We finish the wine. He clears the plates. The candles still burn on the table.

He comes back. Stands beside my chair. Takes my hand. Pulls me to my feet. Kisses me. Deep. Slow. His hands unbuttoning his shirt on my body, one button at a time, the fabric falling open.

He lifts me onto the table. The candles flicker from the movement. I sit on the edge, his shirt open, the candlelight on my skin.“It’s time for dessert,” he says and he sinks to his knees.

His mouth on my inner thigh first. Just below the scars he doesn't ask about. His lips against the sensitive skin, his breath warm. He works inward, slow, deliberate.
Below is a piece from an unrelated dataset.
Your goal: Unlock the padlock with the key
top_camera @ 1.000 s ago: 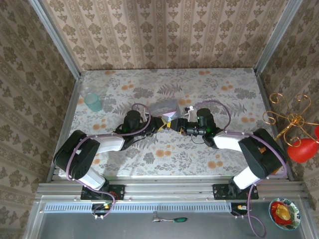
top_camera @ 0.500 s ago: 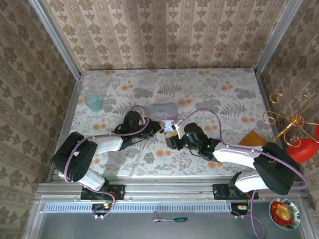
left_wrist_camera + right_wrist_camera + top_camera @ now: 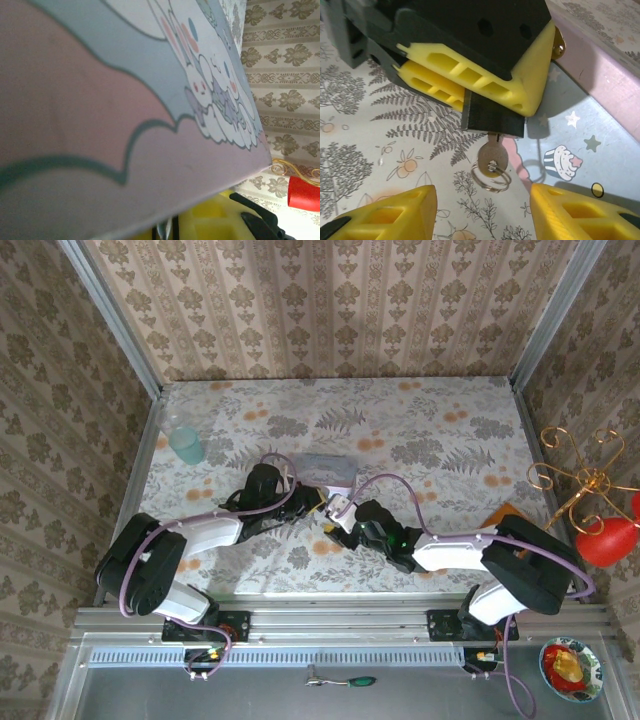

The way he eats. The way he drinks wine. Complete attention.

His mouth reaches me. His tongue flat, wide, tasting me with the patience of a man who considers this an art form.

I grip the edge of the table. The candles throw shifting light across the ceiling.

The bay glitters through the windows. His hands hold my thighs apart, firm, steady, his thumbs pressing into the soft skin.

"Niccolo."

He responds by pressing closer. His tongue circling. His lips closing around the specific point that makes my spine arch. I lean back on my hands, my head falling back, the candlelight on my face, his face between my thighs.

He brings me to the edge. Holds me there. Pulls back. Returns. Holds me again. He is patient. He has always been patient. The Don who waits, who watches, who studies before he acts.

When he lets me come, it's a demolition.

My hands give out. My back hits the table.

The wood is hard against my spine. I don't care.

His mouth doesn't stop. He draws it out until my legs are shaking, until the aftershocks overlap into something that might be a second orgasm or might be the continuation of the first, until I reach down and pull his hair and say basta (enough) and even then he presses one more kiss against me, gentle, almost reverent, before he rises.

He stands over me. I lie on the table with the candles burning on either side of my head. Breathing. Wrecked.

"Dessert," he says.

I start laughing. The kind of laugh that takes your whole body. He watches me laugh on his dining table in the candlelight, naked in his open shirt, my glasses fogged, my hair spread across the wood. He's smiling. The full one.

He helps me up. Carries me to bed. We fall into the sheets and his body covers mine and the candles burn themselves out in the other room.

I lie in the dark. His arms around me. His breathing deepening into sleep.

This is real. Whatever happens next, whatever the candles demand, whatever truth is waiting to detonate, this weekend was real.

This kitchen. This table. His mother's spoon in my hand.

The way he laughed when I burned the garlic.

The way he knelt between my legs like prayer.

I hold onto it.

The way you hold onto something you know you might lose.